Ex-presidente do Ibama e especialista sênior de políticas públicas do Observatório do Clima, Suely Araújo disse ao Estadão que a bacia da foz do Amazonas é uma região de alta biodiversidade, com presença de espécies ainda não catalogadas. A pesquisadora observou que, dada a correnteza no local, um eventual vazamento de óleo levaria menos de dez horas para alcançar águas internacionais, o que dificultaria a contenção da crise. Além disso, as condições da água naquela região dificultariam o deslocamento das equipes de suporte. Todos esses pontos são citados no parecer técnico.

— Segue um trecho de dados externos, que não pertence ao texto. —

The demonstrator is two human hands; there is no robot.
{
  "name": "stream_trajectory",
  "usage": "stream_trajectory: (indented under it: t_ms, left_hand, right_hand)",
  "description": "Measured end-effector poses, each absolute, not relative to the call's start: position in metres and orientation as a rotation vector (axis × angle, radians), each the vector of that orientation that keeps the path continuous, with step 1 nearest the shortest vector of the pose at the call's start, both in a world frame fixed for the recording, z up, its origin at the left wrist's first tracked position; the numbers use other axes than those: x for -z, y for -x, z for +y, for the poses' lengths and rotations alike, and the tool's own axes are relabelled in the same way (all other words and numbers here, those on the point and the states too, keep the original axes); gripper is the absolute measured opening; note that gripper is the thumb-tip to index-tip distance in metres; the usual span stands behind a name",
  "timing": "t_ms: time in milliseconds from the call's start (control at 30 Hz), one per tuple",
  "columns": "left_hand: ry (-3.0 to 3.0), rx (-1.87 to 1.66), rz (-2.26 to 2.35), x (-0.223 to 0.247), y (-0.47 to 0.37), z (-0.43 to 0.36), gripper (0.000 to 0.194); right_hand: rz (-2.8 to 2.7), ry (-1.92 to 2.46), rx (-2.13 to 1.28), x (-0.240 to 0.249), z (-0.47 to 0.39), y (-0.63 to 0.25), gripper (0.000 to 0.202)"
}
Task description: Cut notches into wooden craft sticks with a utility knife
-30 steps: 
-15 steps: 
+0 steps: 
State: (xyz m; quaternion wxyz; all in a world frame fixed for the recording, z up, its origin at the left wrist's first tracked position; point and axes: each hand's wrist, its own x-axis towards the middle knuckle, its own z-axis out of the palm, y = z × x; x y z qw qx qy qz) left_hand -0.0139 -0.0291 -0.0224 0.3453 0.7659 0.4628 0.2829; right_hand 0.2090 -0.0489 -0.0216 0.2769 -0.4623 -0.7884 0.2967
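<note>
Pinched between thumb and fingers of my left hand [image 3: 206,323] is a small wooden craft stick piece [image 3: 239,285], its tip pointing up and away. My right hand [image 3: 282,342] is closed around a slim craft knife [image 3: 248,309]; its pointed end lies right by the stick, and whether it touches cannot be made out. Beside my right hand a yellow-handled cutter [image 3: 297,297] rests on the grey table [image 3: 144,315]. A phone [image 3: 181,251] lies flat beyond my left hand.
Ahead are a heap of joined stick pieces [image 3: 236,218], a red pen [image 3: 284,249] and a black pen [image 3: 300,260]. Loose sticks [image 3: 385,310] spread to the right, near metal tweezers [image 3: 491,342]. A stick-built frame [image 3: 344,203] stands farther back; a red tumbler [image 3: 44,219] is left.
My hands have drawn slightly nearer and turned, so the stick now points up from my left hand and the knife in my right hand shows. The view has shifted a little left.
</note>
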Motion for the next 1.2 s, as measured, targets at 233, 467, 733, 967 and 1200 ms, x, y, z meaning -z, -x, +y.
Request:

Suely Araújo, ex-presidente do Ibama e especialista sênior de políticas públicas do Observatório do Clima
Quando presidia o Ibama, em 2018, Suely negou licença de operação para blocos vizinhos, na mesma região, para a francesa TotalEnergies, que detinha os direitos exploratórios daquela área, antes da Petrobras. “Acho bastante questionável como opção estratégica para o País abrir novas fronteiras de petróleo em áreas sensíveis para a produção, em 2030, numa época em que a tendência indica o petróleo caindo de importância no mundo”, disse a ex-presidente do Ibama.
Rede
Integrantes do partido de Marina defendem a saída da ministra do governo Lula caso o projeto seja aprovado. “Todo o mundo sabe que a coerência e a história de vida dela a impedem de permanecer em um governo que autoriza a perfuração de petróleo na Amazônia, isso não precisa ser dito”, afirmou um dirigente da sigla, que falou sob condição de anonimato.
“O governo não pode ser irresponsável e autorizar a exploração nessa região sabendo que isso pode ser um desastre de proporções mundiais. A ministra sabe disso, o Ibama sabe disso, e isso vai ter de ser dialogado internamente no governo”, disse.